Figure 5. Failure diagram of specimen FRC-P-2. (a) Integral failure pattern; (b) Localized damage.

Figure 5. Failure diagram of specimen FRC-P-2. (a) Integral failure pattern; (b) Localized damage.

• When the load of specimen FRC-P-3 reached 1030.28 kN, transverse cracking was observed at three separate positions in the central region of the specimen. The longitudinal reinforced bars yielded at a load of 2039.07 kN. Upon reaching the ultimate load, a slender vertical crack appeared from the top surface to the central section. The edges and corners at the upper part were broken. The central transverse crack propagated through the entire cross-section, resulting in full penetration of both specimen surfaces. When the specimen failed, there were obvious vertical and transverse cracks in the mid-height region of the column, as illustrated in Figure 6. However, the ECC material of the shell did not fall off, and the specimen still maintained good integrity.

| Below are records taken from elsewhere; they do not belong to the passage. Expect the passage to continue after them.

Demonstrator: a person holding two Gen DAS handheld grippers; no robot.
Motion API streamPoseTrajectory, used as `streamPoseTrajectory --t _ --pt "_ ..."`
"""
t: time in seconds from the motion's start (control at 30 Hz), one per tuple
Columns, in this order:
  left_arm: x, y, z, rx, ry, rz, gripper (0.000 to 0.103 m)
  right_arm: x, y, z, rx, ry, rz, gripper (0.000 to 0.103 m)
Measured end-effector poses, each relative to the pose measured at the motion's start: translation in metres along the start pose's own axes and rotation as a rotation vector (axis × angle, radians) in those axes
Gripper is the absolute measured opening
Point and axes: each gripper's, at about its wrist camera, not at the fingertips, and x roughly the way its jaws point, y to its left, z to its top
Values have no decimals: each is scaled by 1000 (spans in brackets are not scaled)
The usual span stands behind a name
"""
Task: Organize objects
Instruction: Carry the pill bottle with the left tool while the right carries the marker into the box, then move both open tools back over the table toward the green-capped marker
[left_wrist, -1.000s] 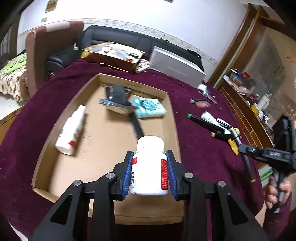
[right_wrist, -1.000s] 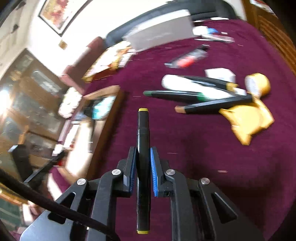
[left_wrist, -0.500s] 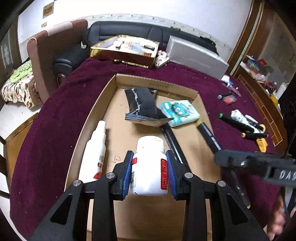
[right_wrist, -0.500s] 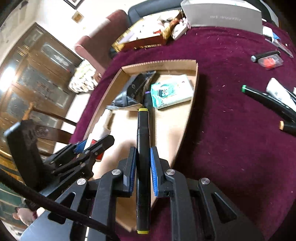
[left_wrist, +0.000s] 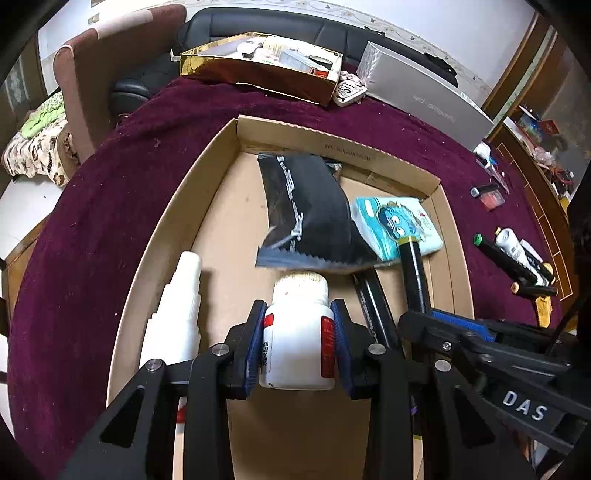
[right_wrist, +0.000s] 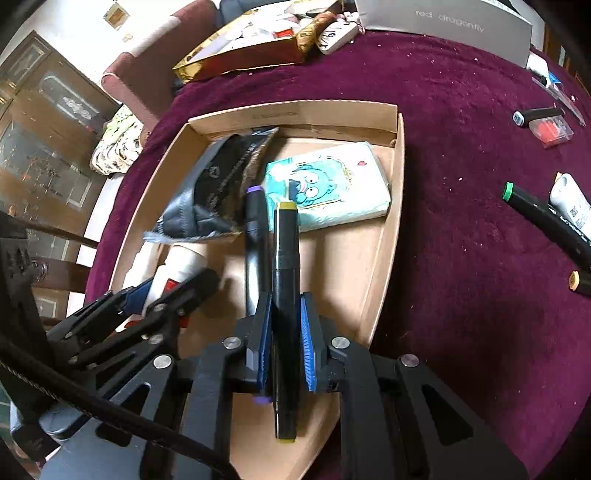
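Observation:
My left gripper (left_wrist: 298, 332) is shut on a white pill bottle (left_wrist: 297, 332) with a red label, held low over the cardboard tray (left_wrist: 221, 155). My right gripper (right_wrist: 284, 325) is shut on a black marker with yellow caps (right_wrist: 285, 280), held over the tray's right half; the marker also shows in the left wrist view (left_wrist: 414, 273). In the tray lie a white spray bottle (left_wrist: 177, 317), a black foil pouch (left_wrist: 306, 214), a teal tissue pack (right_wrist: 328, 184) and a purple-capped black marker (right_wrist: 255, 243). The left gripper shows in the right wrist view (right_wrist: 147, 306).
On the maroon cloth to the right lie a green-capped marker (right_wrist: 546, 218), a white tube (right_wrist: 570, 203), an orange-capped marker (right_wrist: 580, 282) and a small red case (right_wrist: 550, 129). A gold box (left_wrist: 258, 70) and a grey box (left_wrist: 424, 96) stand behind the tray.
Both grippers have moved over the tray and lowered. The right gripper carried the yellow-capped marker from the cloth into the tray area, beside the purple-capped marker. The left still holds the bottle.

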Motion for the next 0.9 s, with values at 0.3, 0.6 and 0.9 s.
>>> streamPoseTrajectory --t 0.3,0.6,0.9 --pt "0 5 2 -22 -5 -22 30 5 1 5 -5 -4 -11 13" --pt "-19 19 -6 -99 1 -93 36 -2 2 4 -3 -48 21 37" --pt "-65 25 -26 -162 -58 -160 50 -48 -9 -6 23 -158 80 49"
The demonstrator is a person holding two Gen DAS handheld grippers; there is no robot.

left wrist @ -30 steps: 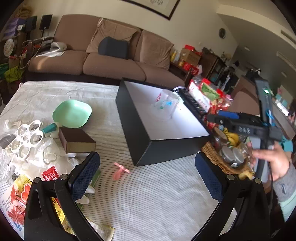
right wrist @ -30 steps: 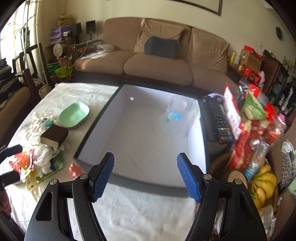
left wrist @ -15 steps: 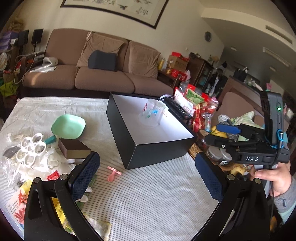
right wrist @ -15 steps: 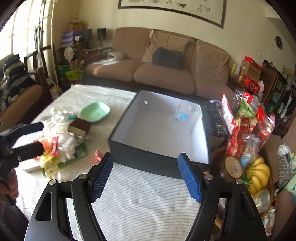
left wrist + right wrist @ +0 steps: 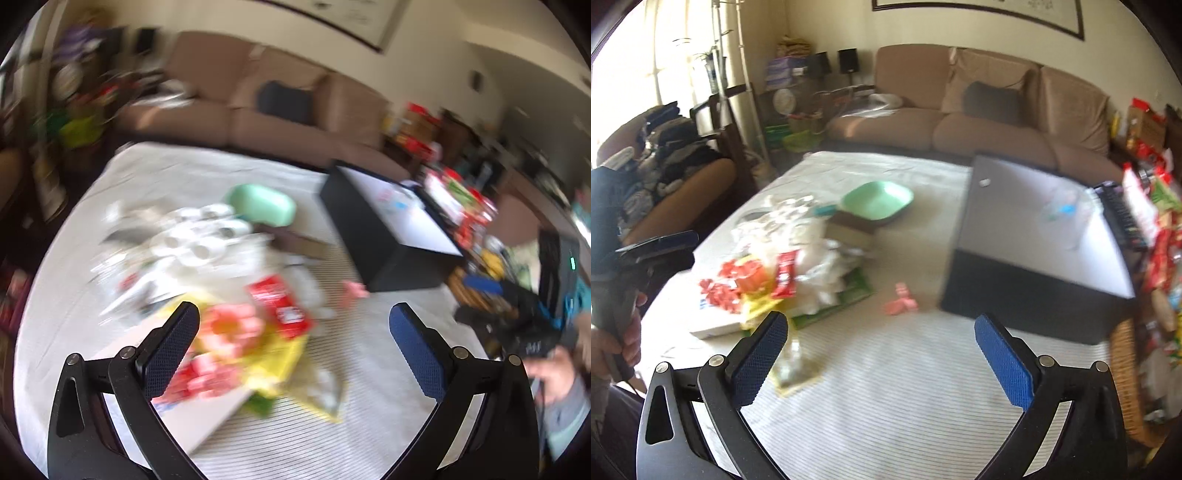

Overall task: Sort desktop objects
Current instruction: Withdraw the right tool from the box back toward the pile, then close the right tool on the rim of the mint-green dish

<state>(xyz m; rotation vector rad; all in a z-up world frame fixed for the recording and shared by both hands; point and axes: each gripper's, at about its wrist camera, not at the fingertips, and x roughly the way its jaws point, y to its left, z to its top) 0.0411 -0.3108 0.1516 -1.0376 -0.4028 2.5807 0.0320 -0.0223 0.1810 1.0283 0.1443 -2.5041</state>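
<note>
**Both grippers swing over to the clutter**

Since a second ago both views have left the black box and swung toward the heap of odds and ends on the left of the striped worktop; the right gripper has just been spreading its fingers wider, with nothing between them. The left gripper also stands released and empty, hanging over a yellow packet and a red sachet at the near edge of the heap.

From where the right gripper looks, the heap holds white crumpled plastic, a green flat pack beneath it, and a brown block just in front of the mint green dish. A small pink piece lies alone on the cloth between the heap and the box. Inside the box, toward its far right corner, stands a clear plastic container.

The left view is badly smeared, so the white ringed thing behind the sachet may be a holder of some kind; I cannot tell. A hand grips the left tool at the worktop's left edge. A brown sofa sits beyond.
</note>
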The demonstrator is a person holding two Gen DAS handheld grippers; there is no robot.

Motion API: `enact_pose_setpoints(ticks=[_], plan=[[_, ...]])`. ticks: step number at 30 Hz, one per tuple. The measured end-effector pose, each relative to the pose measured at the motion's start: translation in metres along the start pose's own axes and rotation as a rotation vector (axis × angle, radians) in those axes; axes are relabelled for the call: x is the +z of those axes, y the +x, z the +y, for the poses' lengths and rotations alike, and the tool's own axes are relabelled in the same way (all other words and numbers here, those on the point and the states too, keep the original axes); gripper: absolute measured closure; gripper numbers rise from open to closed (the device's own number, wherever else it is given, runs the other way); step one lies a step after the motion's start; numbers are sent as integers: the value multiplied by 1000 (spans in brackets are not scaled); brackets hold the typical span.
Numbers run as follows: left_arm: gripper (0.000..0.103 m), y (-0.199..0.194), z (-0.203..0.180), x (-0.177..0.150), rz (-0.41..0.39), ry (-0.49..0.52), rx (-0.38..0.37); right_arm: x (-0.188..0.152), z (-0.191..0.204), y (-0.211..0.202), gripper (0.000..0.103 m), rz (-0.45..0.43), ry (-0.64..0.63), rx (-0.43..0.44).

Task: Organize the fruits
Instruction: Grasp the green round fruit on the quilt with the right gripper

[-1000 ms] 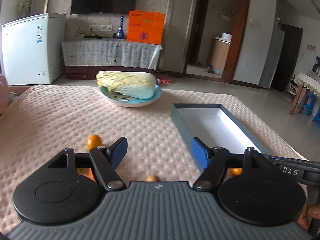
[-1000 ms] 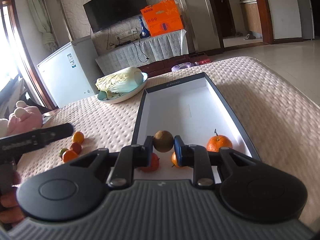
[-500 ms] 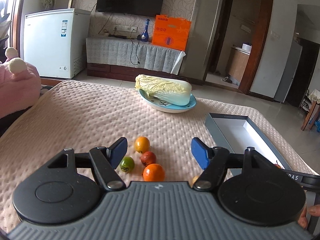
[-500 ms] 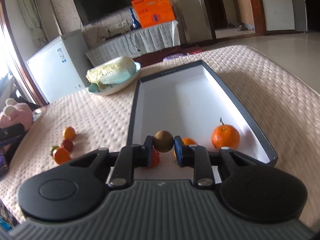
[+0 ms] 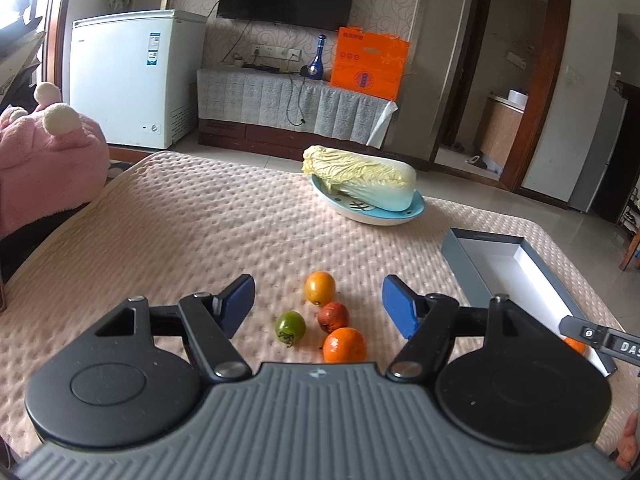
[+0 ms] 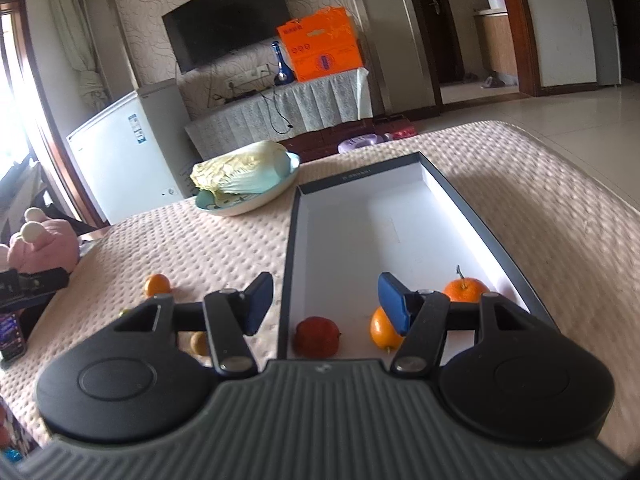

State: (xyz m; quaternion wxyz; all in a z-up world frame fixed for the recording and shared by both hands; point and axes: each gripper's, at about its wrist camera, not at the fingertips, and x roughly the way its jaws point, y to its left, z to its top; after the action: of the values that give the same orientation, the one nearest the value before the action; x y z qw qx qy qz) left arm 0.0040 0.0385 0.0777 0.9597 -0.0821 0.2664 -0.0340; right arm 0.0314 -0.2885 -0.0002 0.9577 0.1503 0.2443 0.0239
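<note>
In the left wrist view my left gripper [image 5: 318, 306] is open above several small fruits on the beige tablecloth: an orange one [image 5: 319, 287], a green tomato [image 5: 289, 326], a red fruit [image 5: 333, 316] and a mandarin [image 5: 344, 345]. In the right wrist view my right gripper [image 6: 325, 305] is open and empty over the near end of the grey-rimmed white box [image 6: 384, 224]. The box holds a red fruit [image 6: 316, 337], an orange fruit [image 6: 382, 329] and a stemmed mandarin [image 6: 464, 290]. A brown fruit [image 6: 198, 343] lies on the cloth left of the box.
A blue plate [image 5: 372, 216] with a Chinese cabbage [image 5: 360, 178] stands at the back middle of the table. A pink plush toy [image 5: 44, 160] sits off the left edge. The box [image 5: 516, 268] lies at the right edge in the left wrist view.
My right gripper has opened and let go of the brown fruit it held. The left gripper has swung left, so the loose fruits now sit between its fingers.
</note>
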Motion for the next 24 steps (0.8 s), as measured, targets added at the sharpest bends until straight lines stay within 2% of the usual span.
enact_pose_setpoints(ticks=[6, 13, 21, 24], plan=[[28, 3, 4, 0, 11, -2, 16, 4, 6, -10, 42, -25, -7, 78], [28, 13, 3, -3, 43, 7, 32, -7, 40, -8, 43, -1, -187, 153], [28, 12, 1, -2, 36, -4, 18, -34, 77, 8, 51, 131, -325, 241], [28, 11, 1, -1, 36, -9, 8, -48, 91, 16, 52, 176, -398, 241]])
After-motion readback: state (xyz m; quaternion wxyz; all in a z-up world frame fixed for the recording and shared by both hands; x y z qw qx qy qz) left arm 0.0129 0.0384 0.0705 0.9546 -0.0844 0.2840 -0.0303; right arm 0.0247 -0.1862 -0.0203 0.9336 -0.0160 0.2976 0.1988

Figure 6. Failure diagram of specimen FRC-P-3. (a) Integral failure pattern; (b) Localized damage.

Figure 6. Failure diagram of specimen FRC-P-3. (a) Integral failure pattern; (b) Localized damage.

• For specimen RC-P-1, vertical cracks appeared at a load of 438.40 kN. The vertical cracks continued to occur and extend with the increase in load. The reinforced bar yielding was initiated at a measured load of 2406.67 kN. At 2549.28 kN, longitudinal cracks also developed in the specimen’s lower region. Simultaneously, existing vertical cracks propagated fully, creating a continuous through-fracture. When it reached the peak load, dense vertical cracks appeared in the concrete shell, and the concrete began to spall off. When the specimen failed, the longitudinal cracks propagated vertically between the column’s end regions, and the shell at the edges and corners broke and fell. Crushing occurred at the edges and corners of the lower side of the column (Figure 7a). Extensive concrete spalled off, and the reinforcement was exposed, as shown in Figure 7b.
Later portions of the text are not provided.